Szukacie sobie ładnego płaszcza na zimę. Patrzycie na skład i widzicie całkiem spoko wartości pokroju 70% wełna, 30% poliester. Wszystko gra, jest okej. Tyle że trzeba spojrzeć jeszcze na jedną rzecz.
Trudno powiedzieć w zasadzie dlaczego, ale wiele płaszczy ma w sobie podszewkę zrobioną z… no właśnie, poliestru. Między Waszą skórą lub ubraniem pod płaszczem a wełną robi się skuteczna izolacja. I to przed wszystkim.
Poliestrowe podszewki w płaszczach
Zastanawialiście się kiedyś, dlaczego się tak pocicie w momencie, jak w czystej teorii macie płaszcz głównie z wełny? Właśnie dlatego. W wielu sieciówkach zobaczycie coś takiego:
100% poliester nie brzmi dobrze. To nie oddycha. Z drugiej strony nie przepuszcza wilgoci, więc jesteśmy bezpieczni w razie jakichś opadów śniegu, ale i tak będziemy cali mokrzy po 5 minutach w jakimkolwiek sklepie.
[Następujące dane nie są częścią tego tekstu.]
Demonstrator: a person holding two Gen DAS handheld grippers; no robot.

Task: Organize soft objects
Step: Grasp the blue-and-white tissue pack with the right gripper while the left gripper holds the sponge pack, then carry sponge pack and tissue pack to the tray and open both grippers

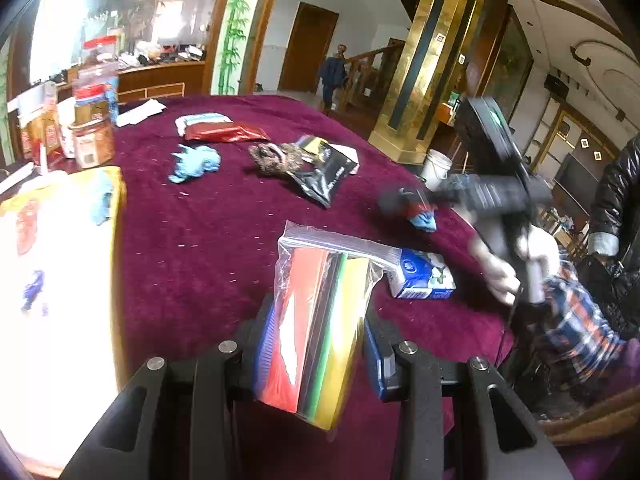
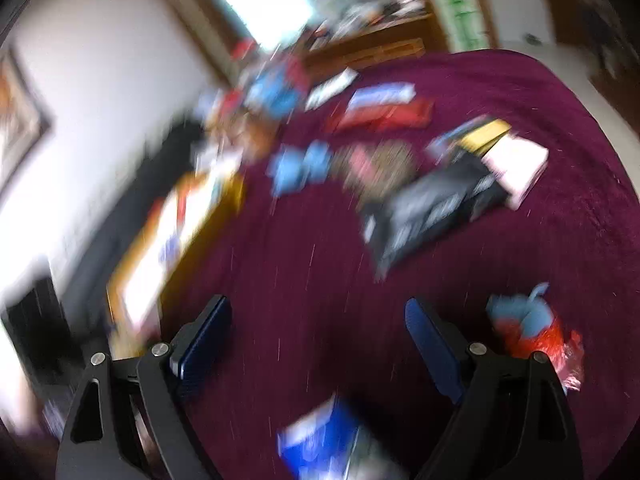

Szkoda, bo niektóre płaszcze wyglądają naprawdę super. Warto jednak sprawdzić je już na etapie przymierzania. Postójcie w nich tak z 2 minuty. Tyle wystarczy, by określić, czy ten poliester od wewnętrznej strony będzie dla Was problemem i jak dużym. Ewentualnie zerknijcie do wewnętrznej metki.